Exercise requirements: Give the number of lines in the data below containing the word "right", with no other text.

Dataset content:
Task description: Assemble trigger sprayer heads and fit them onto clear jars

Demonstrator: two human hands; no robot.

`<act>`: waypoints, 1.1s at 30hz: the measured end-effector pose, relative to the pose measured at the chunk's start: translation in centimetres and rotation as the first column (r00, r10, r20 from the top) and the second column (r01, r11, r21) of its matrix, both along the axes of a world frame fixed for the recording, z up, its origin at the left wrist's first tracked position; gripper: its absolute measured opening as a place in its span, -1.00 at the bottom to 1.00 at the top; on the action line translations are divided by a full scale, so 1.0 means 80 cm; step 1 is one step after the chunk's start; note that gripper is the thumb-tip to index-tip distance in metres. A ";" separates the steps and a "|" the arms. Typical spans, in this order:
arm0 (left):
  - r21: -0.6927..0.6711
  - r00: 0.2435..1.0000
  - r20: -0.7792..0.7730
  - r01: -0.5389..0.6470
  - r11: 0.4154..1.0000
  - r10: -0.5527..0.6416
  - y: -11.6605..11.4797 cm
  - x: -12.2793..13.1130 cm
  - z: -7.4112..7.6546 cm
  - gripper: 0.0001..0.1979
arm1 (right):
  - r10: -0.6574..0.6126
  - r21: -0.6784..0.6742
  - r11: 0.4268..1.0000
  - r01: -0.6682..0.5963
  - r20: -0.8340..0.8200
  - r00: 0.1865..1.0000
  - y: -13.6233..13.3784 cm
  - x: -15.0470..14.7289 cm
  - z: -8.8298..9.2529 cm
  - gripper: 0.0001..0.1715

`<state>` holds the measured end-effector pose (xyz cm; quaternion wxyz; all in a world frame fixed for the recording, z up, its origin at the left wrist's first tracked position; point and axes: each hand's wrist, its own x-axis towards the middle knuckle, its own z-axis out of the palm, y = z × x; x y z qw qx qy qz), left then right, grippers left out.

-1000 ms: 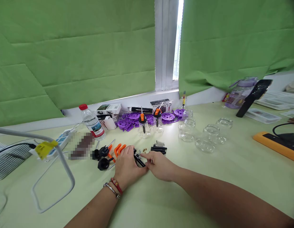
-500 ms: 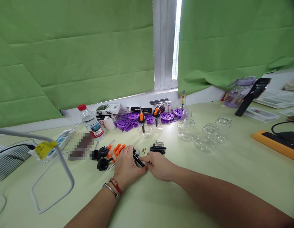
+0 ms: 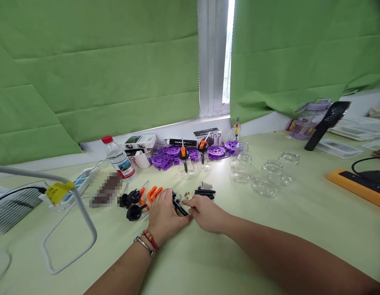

Result: 2